» **EXERCISE AIM**
Whenever the string "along" turns up in a line below, that line should be copied.

» **RECORDS SUPPLIED**

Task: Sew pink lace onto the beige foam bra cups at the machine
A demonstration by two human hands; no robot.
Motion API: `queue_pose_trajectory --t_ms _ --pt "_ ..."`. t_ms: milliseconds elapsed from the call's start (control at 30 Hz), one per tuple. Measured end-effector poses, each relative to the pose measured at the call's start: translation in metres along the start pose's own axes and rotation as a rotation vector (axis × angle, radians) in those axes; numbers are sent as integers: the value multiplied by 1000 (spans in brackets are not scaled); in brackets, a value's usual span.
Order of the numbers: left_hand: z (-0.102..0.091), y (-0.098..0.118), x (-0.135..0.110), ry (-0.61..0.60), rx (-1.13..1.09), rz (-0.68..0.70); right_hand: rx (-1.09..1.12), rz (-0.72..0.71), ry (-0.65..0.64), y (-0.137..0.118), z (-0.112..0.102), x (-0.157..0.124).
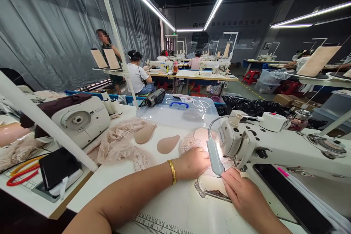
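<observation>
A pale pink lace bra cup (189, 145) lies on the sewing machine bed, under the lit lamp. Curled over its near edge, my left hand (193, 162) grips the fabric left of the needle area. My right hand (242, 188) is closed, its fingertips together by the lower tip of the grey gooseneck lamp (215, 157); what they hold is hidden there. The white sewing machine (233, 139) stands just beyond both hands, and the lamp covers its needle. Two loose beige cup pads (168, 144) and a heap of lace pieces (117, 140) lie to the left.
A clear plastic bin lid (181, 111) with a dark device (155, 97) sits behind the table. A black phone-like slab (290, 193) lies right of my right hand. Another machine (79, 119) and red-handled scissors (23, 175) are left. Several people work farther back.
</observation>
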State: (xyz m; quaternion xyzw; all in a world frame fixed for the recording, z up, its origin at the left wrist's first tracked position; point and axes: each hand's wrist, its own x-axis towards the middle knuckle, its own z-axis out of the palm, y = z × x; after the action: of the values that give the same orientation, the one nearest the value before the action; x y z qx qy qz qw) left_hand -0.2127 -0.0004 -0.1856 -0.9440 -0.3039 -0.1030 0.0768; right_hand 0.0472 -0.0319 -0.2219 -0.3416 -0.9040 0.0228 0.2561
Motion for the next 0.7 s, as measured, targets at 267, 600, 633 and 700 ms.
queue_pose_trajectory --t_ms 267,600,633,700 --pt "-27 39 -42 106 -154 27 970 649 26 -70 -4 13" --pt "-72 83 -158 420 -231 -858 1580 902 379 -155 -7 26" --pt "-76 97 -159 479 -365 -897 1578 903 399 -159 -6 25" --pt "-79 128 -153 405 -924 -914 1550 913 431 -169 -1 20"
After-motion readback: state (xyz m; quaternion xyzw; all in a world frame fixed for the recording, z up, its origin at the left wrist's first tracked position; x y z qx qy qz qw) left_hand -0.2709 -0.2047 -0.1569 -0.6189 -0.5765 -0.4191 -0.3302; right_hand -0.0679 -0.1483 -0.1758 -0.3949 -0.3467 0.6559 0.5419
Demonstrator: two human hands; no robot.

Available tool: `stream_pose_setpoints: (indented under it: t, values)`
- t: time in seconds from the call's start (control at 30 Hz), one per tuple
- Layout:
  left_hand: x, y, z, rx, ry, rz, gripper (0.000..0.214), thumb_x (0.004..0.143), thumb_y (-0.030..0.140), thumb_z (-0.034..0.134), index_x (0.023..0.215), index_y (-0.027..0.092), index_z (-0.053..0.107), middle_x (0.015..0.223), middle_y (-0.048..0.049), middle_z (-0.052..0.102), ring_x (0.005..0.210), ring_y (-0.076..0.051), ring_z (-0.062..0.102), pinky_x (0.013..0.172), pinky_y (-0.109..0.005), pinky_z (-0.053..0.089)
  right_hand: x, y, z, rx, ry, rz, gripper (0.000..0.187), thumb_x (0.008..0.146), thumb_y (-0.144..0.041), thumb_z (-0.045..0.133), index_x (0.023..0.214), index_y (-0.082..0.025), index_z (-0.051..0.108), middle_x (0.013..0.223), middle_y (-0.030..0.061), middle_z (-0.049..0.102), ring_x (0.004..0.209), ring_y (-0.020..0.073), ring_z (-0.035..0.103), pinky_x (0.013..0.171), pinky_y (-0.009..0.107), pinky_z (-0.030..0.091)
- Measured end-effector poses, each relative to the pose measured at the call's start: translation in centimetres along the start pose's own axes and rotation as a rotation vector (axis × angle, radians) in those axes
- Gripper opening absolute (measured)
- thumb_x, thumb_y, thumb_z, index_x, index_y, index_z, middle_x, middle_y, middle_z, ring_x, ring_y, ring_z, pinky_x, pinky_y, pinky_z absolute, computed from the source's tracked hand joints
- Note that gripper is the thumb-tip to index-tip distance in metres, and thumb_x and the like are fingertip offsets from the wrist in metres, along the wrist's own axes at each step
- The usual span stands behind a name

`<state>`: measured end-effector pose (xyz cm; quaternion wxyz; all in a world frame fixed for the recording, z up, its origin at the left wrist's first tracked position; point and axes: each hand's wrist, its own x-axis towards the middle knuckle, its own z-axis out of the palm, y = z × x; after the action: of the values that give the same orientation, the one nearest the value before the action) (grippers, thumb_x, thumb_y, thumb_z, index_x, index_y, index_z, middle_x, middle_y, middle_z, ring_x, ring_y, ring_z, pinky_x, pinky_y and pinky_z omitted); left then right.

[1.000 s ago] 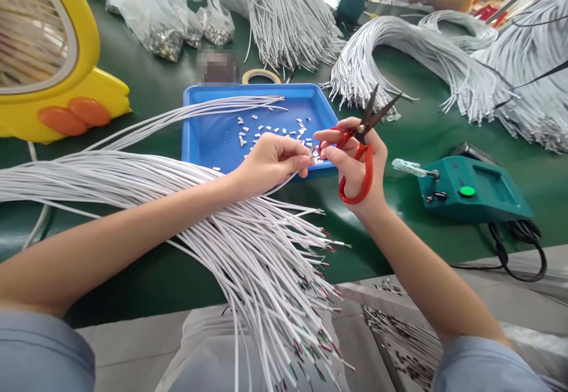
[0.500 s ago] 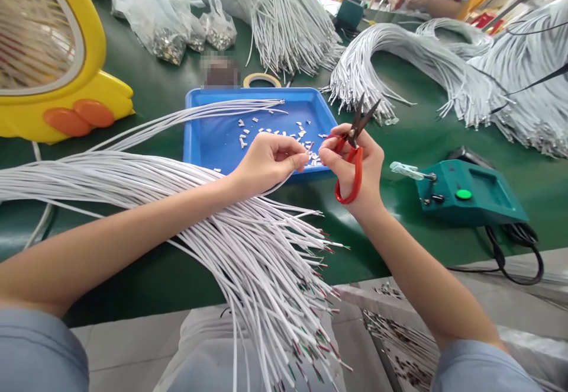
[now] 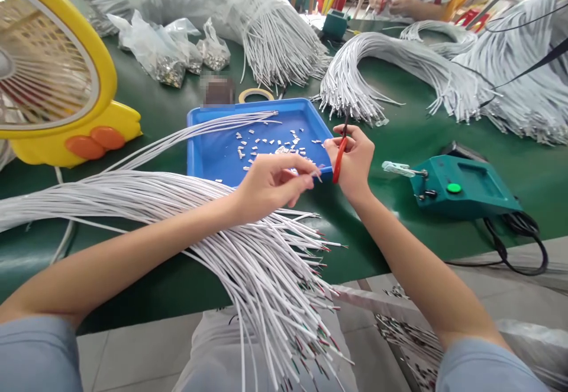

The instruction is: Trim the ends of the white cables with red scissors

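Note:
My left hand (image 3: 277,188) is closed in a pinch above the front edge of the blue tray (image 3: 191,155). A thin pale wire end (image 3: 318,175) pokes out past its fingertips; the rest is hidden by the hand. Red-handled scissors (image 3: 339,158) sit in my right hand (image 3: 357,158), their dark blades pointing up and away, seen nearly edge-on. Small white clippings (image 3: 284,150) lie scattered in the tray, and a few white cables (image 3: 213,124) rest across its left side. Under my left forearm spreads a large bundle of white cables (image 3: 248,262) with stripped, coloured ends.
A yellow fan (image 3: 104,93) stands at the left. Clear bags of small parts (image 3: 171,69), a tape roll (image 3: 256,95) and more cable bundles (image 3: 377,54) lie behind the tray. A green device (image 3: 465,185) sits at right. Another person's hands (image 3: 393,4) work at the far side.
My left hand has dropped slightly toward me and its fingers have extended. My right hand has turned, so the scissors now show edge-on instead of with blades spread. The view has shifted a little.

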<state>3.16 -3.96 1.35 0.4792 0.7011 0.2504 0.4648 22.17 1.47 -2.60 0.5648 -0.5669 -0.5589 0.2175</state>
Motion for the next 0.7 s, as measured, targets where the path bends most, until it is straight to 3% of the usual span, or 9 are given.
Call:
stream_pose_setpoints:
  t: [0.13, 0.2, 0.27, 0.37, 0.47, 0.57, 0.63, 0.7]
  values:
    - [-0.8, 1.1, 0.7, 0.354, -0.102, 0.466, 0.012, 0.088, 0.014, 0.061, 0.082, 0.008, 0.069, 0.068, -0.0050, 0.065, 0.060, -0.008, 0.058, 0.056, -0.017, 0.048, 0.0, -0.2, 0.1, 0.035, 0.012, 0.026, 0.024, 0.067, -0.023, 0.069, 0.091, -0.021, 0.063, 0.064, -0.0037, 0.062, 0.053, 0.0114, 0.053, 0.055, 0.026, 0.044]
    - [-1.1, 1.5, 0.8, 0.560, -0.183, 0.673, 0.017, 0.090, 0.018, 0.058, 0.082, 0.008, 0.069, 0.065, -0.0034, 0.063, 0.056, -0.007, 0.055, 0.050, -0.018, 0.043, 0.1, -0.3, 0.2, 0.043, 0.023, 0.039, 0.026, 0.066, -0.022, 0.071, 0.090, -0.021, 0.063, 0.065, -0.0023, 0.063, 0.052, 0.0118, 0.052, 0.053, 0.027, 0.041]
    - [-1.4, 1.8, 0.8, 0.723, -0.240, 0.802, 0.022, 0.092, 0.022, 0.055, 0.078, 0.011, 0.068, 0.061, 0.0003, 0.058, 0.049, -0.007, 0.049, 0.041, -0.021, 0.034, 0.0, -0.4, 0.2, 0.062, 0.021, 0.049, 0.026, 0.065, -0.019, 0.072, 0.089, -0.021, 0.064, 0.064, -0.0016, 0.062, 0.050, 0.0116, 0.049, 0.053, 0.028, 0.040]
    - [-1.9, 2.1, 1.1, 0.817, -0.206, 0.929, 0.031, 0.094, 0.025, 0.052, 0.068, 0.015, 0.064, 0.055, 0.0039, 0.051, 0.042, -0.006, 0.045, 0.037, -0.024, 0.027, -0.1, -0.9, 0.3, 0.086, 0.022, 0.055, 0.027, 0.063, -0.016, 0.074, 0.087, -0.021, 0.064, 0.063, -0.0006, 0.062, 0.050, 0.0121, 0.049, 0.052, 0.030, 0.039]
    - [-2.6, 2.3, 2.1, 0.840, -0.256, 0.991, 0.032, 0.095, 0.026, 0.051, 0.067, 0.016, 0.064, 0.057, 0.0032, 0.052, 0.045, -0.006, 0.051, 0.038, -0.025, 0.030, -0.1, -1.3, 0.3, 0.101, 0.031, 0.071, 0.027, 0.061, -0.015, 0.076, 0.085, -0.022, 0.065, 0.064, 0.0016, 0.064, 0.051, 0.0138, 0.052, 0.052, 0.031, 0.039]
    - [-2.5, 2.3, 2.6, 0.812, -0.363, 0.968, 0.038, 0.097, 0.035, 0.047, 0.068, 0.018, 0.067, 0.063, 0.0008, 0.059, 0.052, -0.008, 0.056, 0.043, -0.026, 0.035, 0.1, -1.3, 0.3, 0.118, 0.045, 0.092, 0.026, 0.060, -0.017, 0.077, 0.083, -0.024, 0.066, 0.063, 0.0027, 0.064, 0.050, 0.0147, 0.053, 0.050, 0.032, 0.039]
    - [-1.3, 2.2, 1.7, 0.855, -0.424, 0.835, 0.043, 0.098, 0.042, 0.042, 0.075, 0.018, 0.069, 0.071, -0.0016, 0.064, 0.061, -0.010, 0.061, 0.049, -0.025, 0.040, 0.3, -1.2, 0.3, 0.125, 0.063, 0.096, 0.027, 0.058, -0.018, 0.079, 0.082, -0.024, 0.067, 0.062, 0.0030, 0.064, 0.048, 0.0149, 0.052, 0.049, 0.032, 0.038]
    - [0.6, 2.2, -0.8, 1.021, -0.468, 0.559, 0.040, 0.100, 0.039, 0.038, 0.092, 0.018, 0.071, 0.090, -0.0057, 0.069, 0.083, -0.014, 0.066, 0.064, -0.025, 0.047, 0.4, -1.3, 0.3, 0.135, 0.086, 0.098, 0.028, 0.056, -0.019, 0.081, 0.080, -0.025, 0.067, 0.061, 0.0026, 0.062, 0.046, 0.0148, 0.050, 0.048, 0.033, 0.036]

» **WRITTEN REPLY**
Motion API: `queue_pose_trajectory --t_ms _ --pt "_ ..."`. t_ms: milliseconds elapsed from the call's start (control at 30 Hz), one per tuple. Measured end-effector poses, each relative to the pose measured at the call's start: translation in metres along the start pose's own axes and rotation as a rotation vector (axis × angle, radians) in those axes; numbers are sent as integers: the value multiplied by 1000 (spans in brackets are not scaled); in brackets, a value's usual span.
- Measured end-effector poses, each relative to the pose measured at the call's start: translation in centimetres along the start pose's own axes and rotation as a rotation vector (axis × angle, radians) in those axes
- Note that gripper is the thumb-tip to index-tip distance in metres, and thumb_x and the like are fingertip offsets from the wrist in metres, along the wrist's own axes at each step

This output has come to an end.